Dans une récente tribune consacrée à l’éducation publiée par MindBodyGreen, la psychothérapeute et essayiste Lia Avellino met en lumière un piège parental paradoxal : les conséquences involontaires d’une tentative constante de comprendre et d’analyser le moindre comportement d’un enfant. Si l’éducation contemporaine accorde une place prépondérante à la curiosité et à la recherche de sens, les experts avertissent qu’un questionnement incessant peut, par mégarde, éloigner les enfants et substituer un examen clinique à une connexion empreinte de compassion.
Le piège du questionnement perpétuel et de l’examen clinique
Il est naturel pour les parents de chercher à décoder les émotions de leur progéniture, mais Lia Avellino observe que cette démarche conduit fréquemment à une quête interminable du « pourquoi » sous-jacent à des actions anodines. Face à un épisode d’anxiété ou à un défaut de concentration, les parents s’empressent souvent de se demander si cela traduit un trouble du développement ou une affection telle que le TDAH. Cette approche filtre les relations à travers le prisme de l’investigation plutôt que par une curiosité authentique et bienveillante, donnant aux enfants le sentiment d’être disséqués plutôt qu’acceptés.

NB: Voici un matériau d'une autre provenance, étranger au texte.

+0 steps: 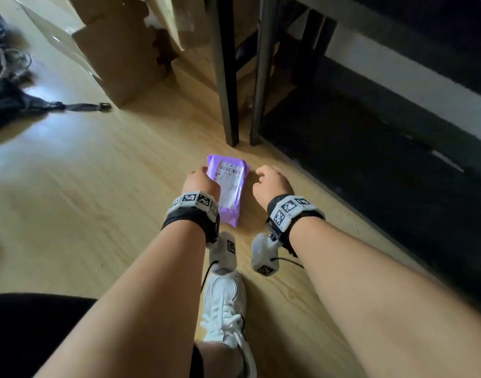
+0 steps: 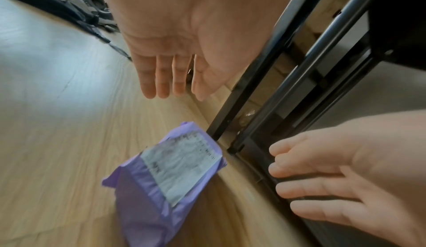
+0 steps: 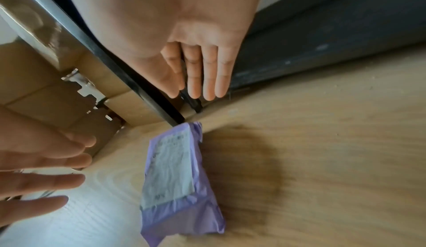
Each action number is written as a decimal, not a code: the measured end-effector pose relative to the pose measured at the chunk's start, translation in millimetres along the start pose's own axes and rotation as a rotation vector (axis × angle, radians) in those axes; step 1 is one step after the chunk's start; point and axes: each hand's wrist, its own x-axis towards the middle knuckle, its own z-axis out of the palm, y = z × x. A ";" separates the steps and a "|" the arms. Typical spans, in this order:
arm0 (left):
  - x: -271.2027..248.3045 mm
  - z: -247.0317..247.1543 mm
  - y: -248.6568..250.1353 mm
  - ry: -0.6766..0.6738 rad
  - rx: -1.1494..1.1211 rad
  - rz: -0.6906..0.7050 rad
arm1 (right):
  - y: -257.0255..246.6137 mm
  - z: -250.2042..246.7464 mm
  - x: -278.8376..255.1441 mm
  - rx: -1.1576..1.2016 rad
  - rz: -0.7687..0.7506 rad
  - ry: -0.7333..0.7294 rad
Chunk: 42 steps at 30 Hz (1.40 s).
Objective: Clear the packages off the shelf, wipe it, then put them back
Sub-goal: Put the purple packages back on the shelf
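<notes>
**Purple package on floor, both hands beside it**

Item: one purple package (image 1: 229, 186), soft plastic mailer, oblong, crinkled and folded at the ends. It lies flat on the wooden floor (image 1: 97, 200), its far end just in front of the feet of the black metal shelf legs (image 1: 228, 77).

Label: a white paper shipping label (image 1: 231, 184) runs along the top face. Barcodes and rows of small print show at its far end; the text is too small and blurred to read.

Left hand (image 1: 199, 181): at the package's left edge, fingers straight and together, gripping nothing. Whether it touches the package cannot be told.

Right hand (image 1: 270, 184): just right of the package, apart from it, fingers relaxed and slightly bent, holding nothing.

Surroundings: pale wood-grain floor, smooth with a light sheen. Brown cardboard boxes (image 1: 119, 50) stand far left, behind the shelf legs. A white laced shoe (image 1: 225, 304) rests on the floor, near side.
</notes>
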 end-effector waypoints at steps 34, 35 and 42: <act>-46.8 30.4 29.2 -0.150 -0.247 -0.007 | 27.8 -21.0 -24.4 -0.004 0.044 -0.046; -55.6 24.9 34.8 -0.144 -0.258 0.018 | 26.3 -28.5 -31.0 -0.010 0.034 -0.028; -110.2 -6.9 54.0 -0.074 -0.335 0.138 | 8.9 -78.7 -88.7 -0.014 -0.061 0.100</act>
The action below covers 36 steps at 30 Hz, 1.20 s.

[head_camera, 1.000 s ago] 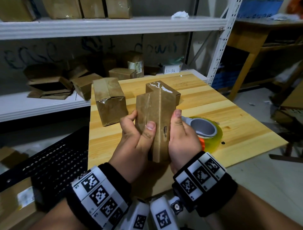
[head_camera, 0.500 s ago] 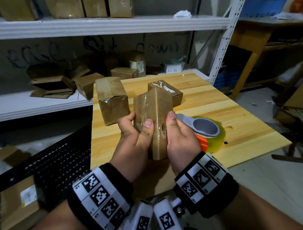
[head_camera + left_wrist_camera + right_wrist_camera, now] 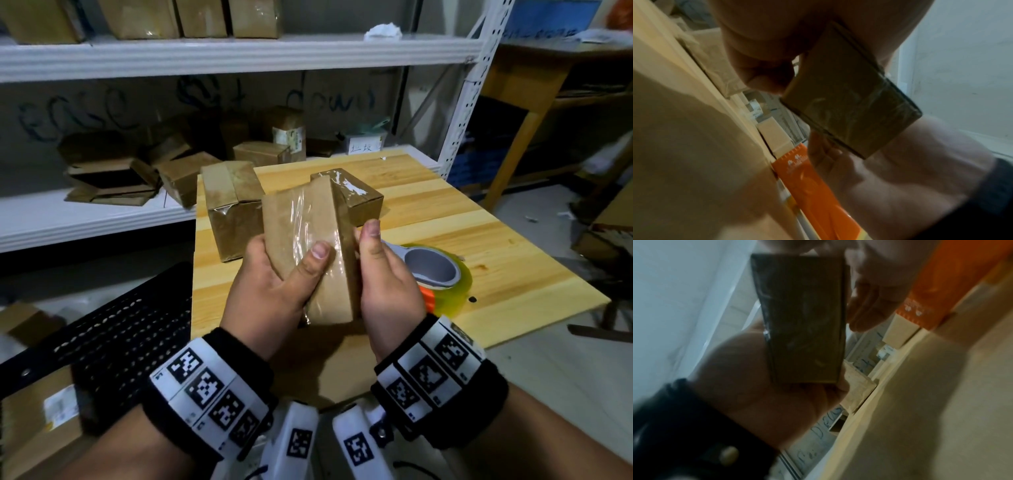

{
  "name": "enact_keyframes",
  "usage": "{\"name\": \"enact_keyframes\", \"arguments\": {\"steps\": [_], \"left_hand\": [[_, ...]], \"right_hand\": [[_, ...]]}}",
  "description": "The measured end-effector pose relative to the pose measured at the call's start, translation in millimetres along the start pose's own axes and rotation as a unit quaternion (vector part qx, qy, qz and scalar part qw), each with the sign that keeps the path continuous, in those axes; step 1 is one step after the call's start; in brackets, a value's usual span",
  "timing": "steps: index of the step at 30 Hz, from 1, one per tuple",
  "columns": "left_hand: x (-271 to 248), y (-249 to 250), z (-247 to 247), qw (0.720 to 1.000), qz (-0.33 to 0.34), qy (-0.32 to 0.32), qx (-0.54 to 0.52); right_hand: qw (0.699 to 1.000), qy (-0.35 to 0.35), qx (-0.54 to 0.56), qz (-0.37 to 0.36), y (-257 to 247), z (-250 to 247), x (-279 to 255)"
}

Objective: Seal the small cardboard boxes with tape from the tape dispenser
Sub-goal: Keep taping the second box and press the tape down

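Observation:
I hold a small brown cardboard box [image 3: 308, 240] upright over the near edge of the wooden table [image 3: 507, 246]. Clear tape runs down its facing side. My left hand [image 3: 274, 284] grips it from the left, thumb pressed on the tape. My right hand [image 3: 387, 281] cups its right side, thumb pointing up along the edge. The left wrist view shows the box [image 3: 851, 104] end-on between both hands, and so does the right wrist view, with the box [image 3: 803, 318] blurred. The tape dispenser [image 3: 435, 270], grey with an orange blade and a yellowish roll, lies on the table just right of my right hand.
Two other taped boxes stand on the table behind: a larger one [image 3: 233, 209] and a small one [image 3: 356, 195]. White shelves [image 3: 102, 222] at the back hold more boxes. A black perforated crate [image 3: 113, 329] sits left of the table, and a wooden desk [image 3: 524, 89] stands at right.
The box has turned in my hands so its taped face points more toward me. My left thumb has slid over onto the tape, and my right thumb sits higher on the edge.

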<state>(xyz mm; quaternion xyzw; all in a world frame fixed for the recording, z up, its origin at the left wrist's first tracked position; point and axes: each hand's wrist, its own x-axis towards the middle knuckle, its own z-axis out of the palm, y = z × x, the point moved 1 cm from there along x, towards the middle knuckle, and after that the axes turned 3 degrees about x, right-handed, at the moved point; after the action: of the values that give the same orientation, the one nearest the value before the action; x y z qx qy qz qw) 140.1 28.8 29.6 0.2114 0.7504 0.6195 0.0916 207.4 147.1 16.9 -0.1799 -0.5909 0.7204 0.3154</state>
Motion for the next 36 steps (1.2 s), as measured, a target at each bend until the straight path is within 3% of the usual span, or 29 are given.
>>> {"name": "enact_keyframes", "arguments": {"steps": [7, 16, 21, 25, 36], "left_hand": [[3, -3, -1, 1.000, -0.007, 0.011, -0.003], [-1, 3, -4, 0.996, -0.047, -0.014, -0.080], [0, 5, -6, 0.996, -0.025, -0.019, -0.087], [0, 4, -5, 0.995, -0.021, -0.041, -0.091], [4, 2, -14, 0.986, -0.005, -0.096, -0.135]], "right_hand": [[0.989, -0.101, -0.091, -0.061, 2, -8, 3], [0.994, -0.066, -0.082, -0.017, 5, -18, 14], [0.995, -0.090, -0.035, 0.030, -3, -12, 9], [0.990, -0.135, -0.040, 0.015, -6, -9, 4], [0.992, -0.097, -0.060, 0.047, 2, -18, 13]]}}
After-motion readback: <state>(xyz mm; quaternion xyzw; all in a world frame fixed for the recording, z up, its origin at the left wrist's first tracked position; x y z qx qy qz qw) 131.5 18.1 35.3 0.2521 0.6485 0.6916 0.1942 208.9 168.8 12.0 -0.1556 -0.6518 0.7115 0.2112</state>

Le pouvoir de la « présence » par rapport à la correction
S’appuyant sur l’histoire de la psychanalyse, Donald Winnicott a forgé dès 1953 le concept du parent « suffisant ». Ce cadre théorique démontre que les parents n’ont nul besoin de détenir toutes les réponses ni de cerner chaque motivation ; il leur incombe simplement d’offrir une présence émotionnelle stable. Lia Avellino souligne que la véritable intervention trouve son origine dans cette présence, invitant les pères et les mères à apprivoiser leur propre malaise et leur impuissance au lieu de chercher à régenter ou à apaiser d’emblée toute tempête émotionnelle.
Redéfinir l’écoute et le lien dans l’exercice parental
Les recherches démontrent de manière constante que les individus prêtent le moins d’attention à ceux qu’ils croient le mieux connaître, en raison de l’anticipation des réponses. Une écoute véritable exige de dépasser la stricte littéralité des mots pour embrasser l’ensemble de l’expression d’un enfant, incluant sa communication non verbale et son ton. En s’affranchissant du besoin permanent de décryptage et de contrôle, les parents favorisent l’instauration d’une confiance plus profonde, offrant ainsi aux enfants l’espace nécessaire pour s’épanouir et évoluer spontanément.